The other five markets recovered to a half way point (meaning 50 per cent back to the top from the bottom as in a Fibonacci retracement) in an average of 14 months – that would mean May 2010 if this market was similar. It didn’t quite happen but we got pretty close! It happened on a daily basis but not for the monthly averages.
The average complete recovery for the other five markets was 35 months at an annual rate of 24 per cent excluding dividends. Nice, if you can get it. That would mean back to 6800 for the S&P/ASX 200 in February 2012. So where are we up to?
It turns out that – at least visually – we are on track to compete with two of the markets – the aftermaths of the 1929 and 1973 recessions. I have lined the data up in Chart 1 so that the January of 1929, 1973 and 2007 are at the left of the chart with the axis measuring months from the January. The peaks did not all occur in the same month. The 1973 market did peak in January 1973 but 1929 had two similar peaks in February and July/August 1929. You can line them up how you see fit.
I am surprised by the similarity of the recoveries – even if we line the peaks up rather than the Januarys. Despite all of the ups and downs over the last six to nine months, we have not lost significant ground. At around this point in the 1973 bear market recovery, there was a really big correction. It was smoother sailing following 1929 although they had a very large false start. So if history were to repeat itself, where would we be? We could be at just under 8000 for the S&P/ASX 200 by the end of 2013. That recovery equates to growth of around 16 per cent per annum over the next three and a half years not including dividends.

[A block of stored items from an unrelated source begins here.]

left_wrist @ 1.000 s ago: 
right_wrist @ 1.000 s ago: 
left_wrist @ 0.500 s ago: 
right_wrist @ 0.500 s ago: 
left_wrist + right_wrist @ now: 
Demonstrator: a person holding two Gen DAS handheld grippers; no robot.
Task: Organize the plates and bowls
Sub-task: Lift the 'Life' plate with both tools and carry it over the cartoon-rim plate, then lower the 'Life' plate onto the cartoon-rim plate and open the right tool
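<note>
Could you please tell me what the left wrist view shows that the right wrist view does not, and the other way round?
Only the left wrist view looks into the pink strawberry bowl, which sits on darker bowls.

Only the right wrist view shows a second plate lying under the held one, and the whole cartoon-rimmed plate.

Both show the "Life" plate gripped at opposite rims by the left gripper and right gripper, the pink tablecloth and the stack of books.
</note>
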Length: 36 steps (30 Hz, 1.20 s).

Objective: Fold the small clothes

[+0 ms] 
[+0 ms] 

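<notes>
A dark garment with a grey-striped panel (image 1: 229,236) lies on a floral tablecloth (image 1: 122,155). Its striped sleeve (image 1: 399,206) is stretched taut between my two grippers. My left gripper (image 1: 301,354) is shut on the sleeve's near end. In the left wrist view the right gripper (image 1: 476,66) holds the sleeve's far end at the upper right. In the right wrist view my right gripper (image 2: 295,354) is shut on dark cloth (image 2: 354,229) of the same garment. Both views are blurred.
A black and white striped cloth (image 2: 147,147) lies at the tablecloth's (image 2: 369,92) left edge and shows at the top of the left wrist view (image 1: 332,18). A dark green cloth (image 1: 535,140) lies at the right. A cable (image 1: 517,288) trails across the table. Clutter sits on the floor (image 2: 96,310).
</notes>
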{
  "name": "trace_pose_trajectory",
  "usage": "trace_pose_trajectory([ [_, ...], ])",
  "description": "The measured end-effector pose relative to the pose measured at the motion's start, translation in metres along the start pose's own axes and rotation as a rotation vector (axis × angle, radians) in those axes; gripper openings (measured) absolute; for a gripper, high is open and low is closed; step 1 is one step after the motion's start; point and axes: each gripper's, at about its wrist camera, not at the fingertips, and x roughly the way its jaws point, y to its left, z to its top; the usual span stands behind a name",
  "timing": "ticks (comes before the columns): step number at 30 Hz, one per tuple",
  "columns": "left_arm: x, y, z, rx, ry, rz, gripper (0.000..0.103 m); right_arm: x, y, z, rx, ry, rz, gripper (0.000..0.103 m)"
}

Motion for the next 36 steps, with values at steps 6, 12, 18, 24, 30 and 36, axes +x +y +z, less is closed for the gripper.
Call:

Of course, this visual comparison proves nothing. But I suspect at this point, in the aftermaths of 1929 and 1973, there were many sceptics who were subsequently proven wrong. This analysis gives me some comfort in sticking to my optimistic forecasts. After analysts have probably adjusted their forecasts for recent events (up and down), I’ll return in a couple of weeks with hard numbers. For now, let’s just have a rest after a very volatile couple of months and maybe experience a gentle upturn in the market.